Exercise requirements
Search the data for the word "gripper". Reproduce every line where it is found.

Information shown
===
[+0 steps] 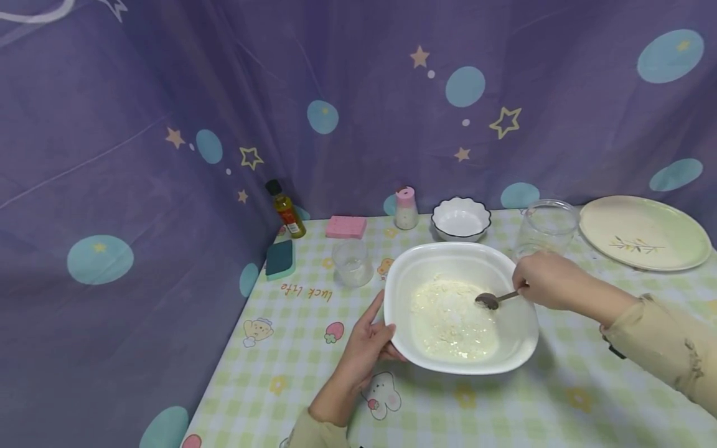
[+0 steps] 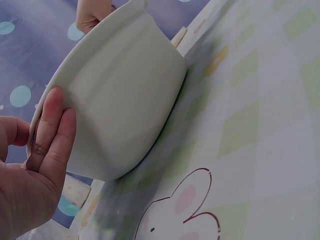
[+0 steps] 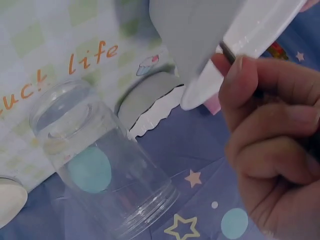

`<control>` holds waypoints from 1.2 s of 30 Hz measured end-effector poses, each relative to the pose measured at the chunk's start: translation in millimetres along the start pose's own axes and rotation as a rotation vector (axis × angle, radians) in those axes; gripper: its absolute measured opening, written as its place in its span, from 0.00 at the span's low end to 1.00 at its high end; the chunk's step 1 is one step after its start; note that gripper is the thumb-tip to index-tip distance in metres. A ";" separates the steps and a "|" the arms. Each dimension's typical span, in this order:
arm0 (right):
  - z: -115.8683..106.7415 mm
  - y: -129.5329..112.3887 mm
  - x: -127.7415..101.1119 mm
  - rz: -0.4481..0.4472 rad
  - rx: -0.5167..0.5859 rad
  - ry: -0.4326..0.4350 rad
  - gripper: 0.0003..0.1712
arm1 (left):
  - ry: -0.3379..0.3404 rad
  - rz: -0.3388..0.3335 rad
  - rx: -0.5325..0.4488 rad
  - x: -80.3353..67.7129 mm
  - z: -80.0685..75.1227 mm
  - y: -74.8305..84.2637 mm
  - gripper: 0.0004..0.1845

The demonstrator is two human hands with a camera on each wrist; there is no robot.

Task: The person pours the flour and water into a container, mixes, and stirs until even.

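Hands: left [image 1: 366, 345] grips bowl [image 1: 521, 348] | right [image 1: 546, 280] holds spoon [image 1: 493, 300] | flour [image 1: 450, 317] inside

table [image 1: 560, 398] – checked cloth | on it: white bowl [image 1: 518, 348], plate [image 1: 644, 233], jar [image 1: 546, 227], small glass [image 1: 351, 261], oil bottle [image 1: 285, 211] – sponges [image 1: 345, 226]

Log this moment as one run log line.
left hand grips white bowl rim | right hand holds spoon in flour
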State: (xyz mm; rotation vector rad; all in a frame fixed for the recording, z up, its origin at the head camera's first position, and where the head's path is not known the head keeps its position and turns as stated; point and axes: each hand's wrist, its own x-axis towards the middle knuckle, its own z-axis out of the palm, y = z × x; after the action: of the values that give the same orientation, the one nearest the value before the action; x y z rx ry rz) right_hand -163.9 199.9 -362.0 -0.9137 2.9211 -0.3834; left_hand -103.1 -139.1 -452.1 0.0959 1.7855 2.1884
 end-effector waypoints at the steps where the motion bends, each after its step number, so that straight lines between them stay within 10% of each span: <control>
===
Exercise answer
`<control>` holds waypoints from 1.2 s of 30 Hz measured end-effector poses, each relative to the pose measured at the chunk's start: translation in millimetres along the start pose's own axes and rotation as a rotation vector (axis × angle, radians) in those axes; gripper: its absolute measured opening, written as its place in its span, from 0.00 at the span's low end to 1.00 at its high end; the chunk's step 1 is one step after its start; note that gripper is the thumb-tip to index-tip distance in metres. A ";" separates the steps and a "|" the arms. Each dimension's typical span, in this order:
  - gripper: 0.0003..0.1712
  - gripper: 0.0004..0.1845

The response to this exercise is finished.